Exactly the lines from the first line of the listing through the line containing "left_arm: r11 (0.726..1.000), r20" should appear in the output, unchanged.

___ Data shown ___

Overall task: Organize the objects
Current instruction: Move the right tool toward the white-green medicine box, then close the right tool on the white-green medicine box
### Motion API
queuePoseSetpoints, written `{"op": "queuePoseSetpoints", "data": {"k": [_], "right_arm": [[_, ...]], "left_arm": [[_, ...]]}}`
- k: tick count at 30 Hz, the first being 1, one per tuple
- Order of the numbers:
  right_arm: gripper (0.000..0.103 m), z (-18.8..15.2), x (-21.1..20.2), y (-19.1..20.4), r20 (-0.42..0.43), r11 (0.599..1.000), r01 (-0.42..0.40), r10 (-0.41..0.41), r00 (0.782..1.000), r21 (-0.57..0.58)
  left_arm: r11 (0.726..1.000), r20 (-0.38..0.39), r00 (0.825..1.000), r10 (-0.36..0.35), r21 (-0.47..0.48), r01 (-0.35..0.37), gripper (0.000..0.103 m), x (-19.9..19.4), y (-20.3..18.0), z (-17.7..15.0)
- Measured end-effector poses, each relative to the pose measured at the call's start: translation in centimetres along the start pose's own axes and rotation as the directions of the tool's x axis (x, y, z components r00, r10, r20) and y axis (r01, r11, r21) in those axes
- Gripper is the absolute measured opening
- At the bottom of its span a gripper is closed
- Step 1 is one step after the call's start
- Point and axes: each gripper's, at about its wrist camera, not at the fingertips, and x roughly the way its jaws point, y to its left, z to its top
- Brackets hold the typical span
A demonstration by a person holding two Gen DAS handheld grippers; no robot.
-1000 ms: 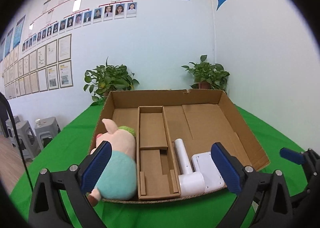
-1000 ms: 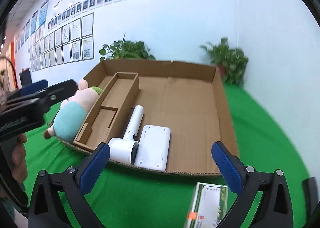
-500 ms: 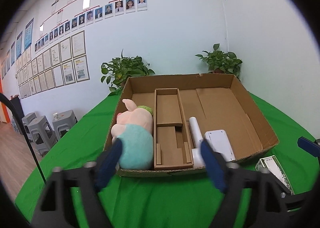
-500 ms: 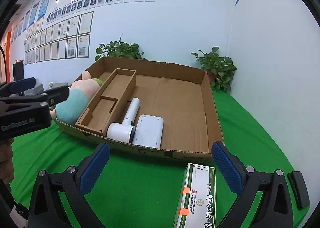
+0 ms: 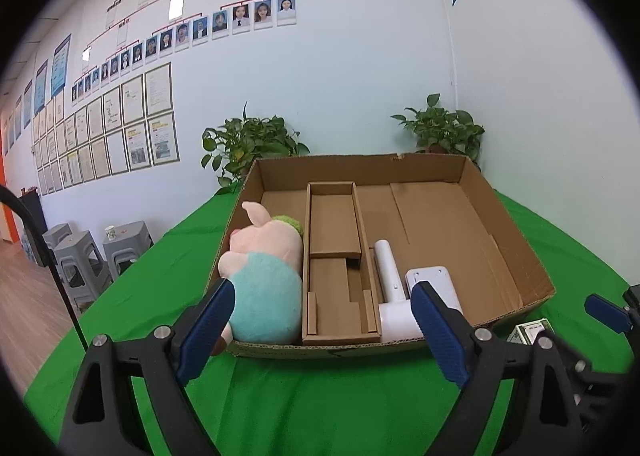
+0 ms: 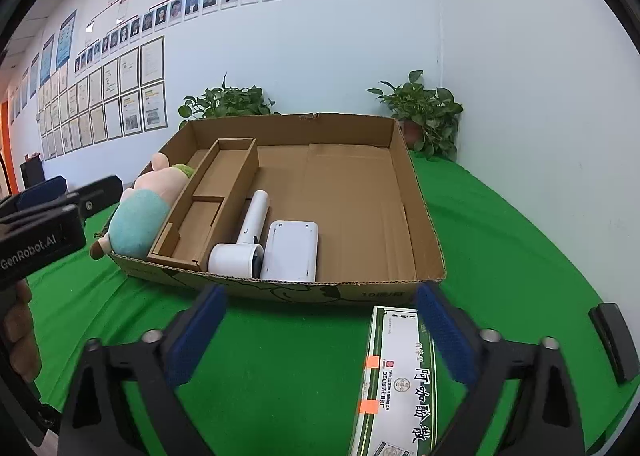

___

# Exercise output:
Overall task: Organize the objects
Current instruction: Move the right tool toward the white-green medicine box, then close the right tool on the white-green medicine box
### Motion API
queuePoseSetpoints, written `{"op": "queuePoseSetpoints", "data": {"k": [_], "right_arm": [[_, ...]], "left_arm": [[_, ...]]}}`
- k: tick count at 30 Hz, the first being 1, one per tuple
- Order of the numbers:
  right_arm: gripper (0.000..0.103 m), z (-18.8..15.2), x (-21.1..20.2), y (-19.1..20.4), r20 (-0.42..0.43), r11 (0.599..1.000), r01 (-0.42..0.40), r10 (-0.41..0.41), r00 (0.782..1.000), r21 (-0.57..0.58)
  left_arm: r11 (0.726..1.000), r20 (-0.38..0.39), r00 (0.825..1.000), r10 (-0.36..0.35), r21 (-0.47..0.48), r01 (-0.35..0.37), gripper (0.000..0.103 m), x (-19.9..19.4), y (-20.3..18.0), z (-17.7..15.0)

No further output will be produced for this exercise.